▶ TASK PROMPT: What is needed is a word-for-word transcript of the listing, free of pictures.

···

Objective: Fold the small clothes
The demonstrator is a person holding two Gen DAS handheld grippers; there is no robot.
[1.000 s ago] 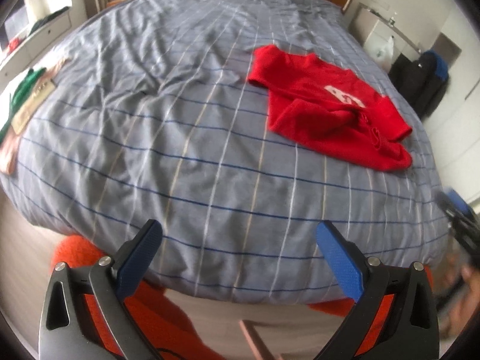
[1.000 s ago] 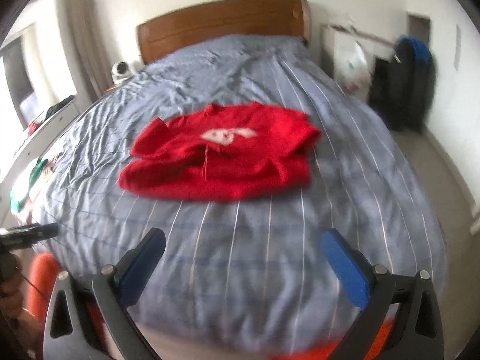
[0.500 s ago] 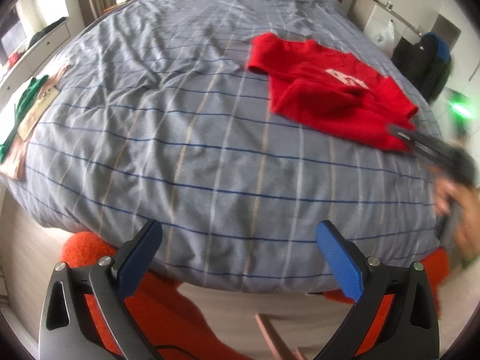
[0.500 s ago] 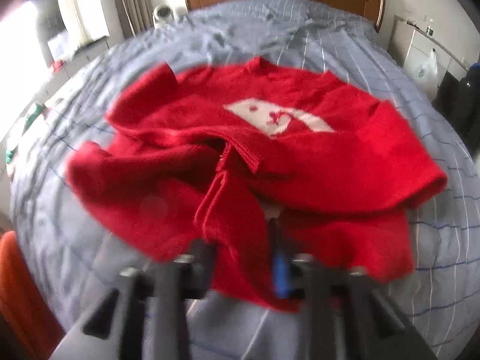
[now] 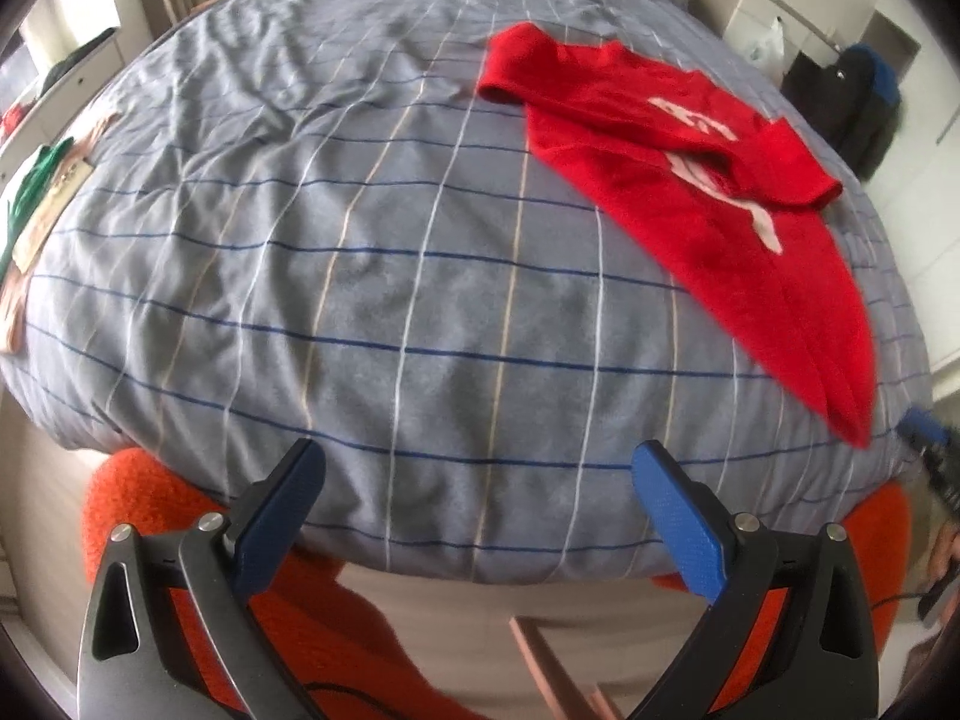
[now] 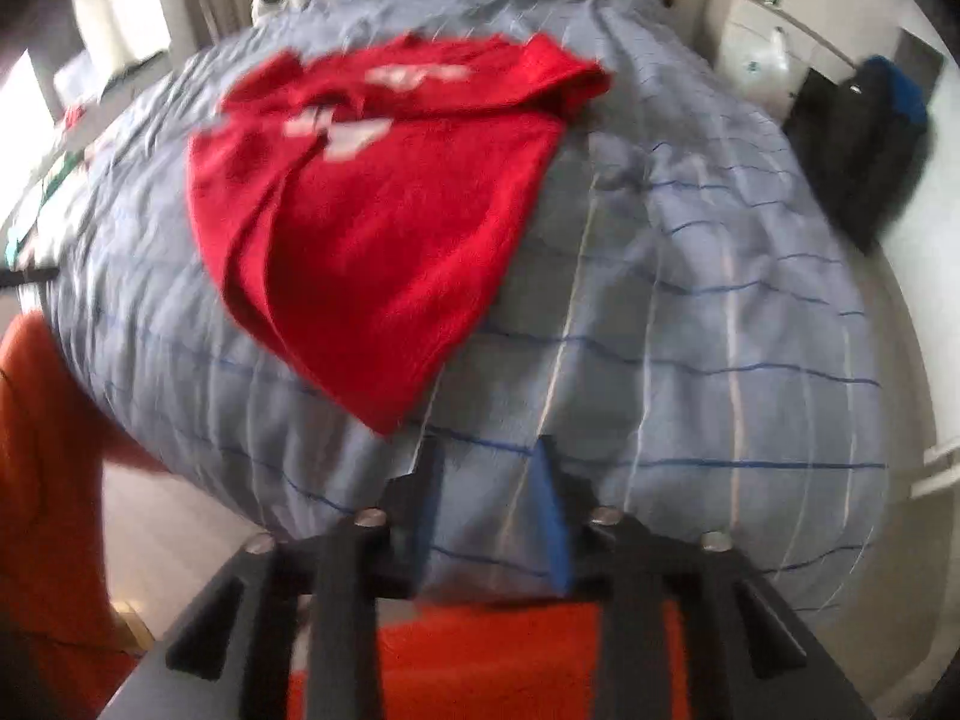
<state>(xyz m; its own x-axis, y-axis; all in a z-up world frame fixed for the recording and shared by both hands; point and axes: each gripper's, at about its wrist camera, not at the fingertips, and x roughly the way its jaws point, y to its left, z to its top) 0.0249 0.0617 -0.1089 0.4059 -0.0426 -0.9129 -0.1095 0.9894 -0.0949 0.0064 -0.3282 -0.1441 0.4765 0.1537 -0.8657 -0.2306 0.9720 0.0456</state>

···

▶ RESULT FOR THIS EXERCISE:
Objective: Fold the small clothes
The demonstrator is a person holding two Gen DAS handheld grippers; there is no robot.
[1.000 s ago] 
[1.000 s ago] 
[0.500 s ago] 
[0.500 s ago] 
[now] 
[now] 
<state>(xyz m; its own x-axis, y-axis; all in a z-up world frame fixed for the recording and shared by both hands; point and axes: each gripper's, at about its wrist camera, not at the fingertips, and x roughly the way its jaws point, y to its left, z to its top) 0.0249 0.0617 -0.1089 0.4059 -0.0426 -0.9129 -0.1095 0.9894 -0.0949 0.0064 -0.3282 -0.1441 0.4765 0.1537 -0.8657 -0.2306 0.9720 0.0456</state>

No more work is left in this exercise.